BEGIN Dataset section
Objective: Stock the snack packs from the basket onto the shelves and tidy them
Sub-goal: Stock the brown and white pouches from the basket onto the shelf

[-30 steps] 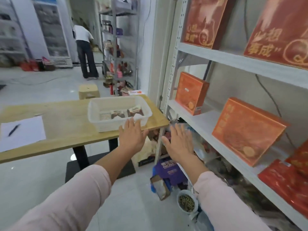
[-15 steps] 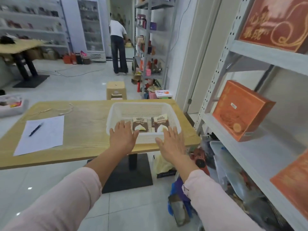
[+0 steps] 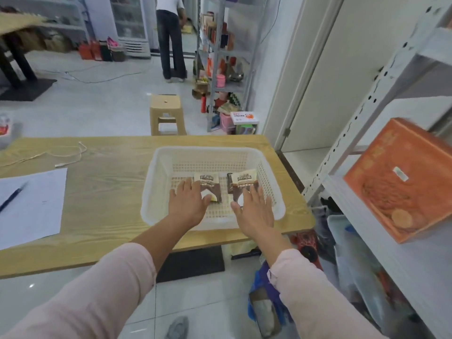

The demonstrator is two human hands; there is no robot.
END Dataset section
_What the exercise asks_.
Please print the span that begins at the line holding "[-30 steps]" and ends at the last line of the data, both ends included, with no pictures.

_Answer section_.
[-30 steps] 
[-15 steps] 
[+0 steps] 

The demonstrator is two human hands; there is no robot.

Nothing further is required of the output.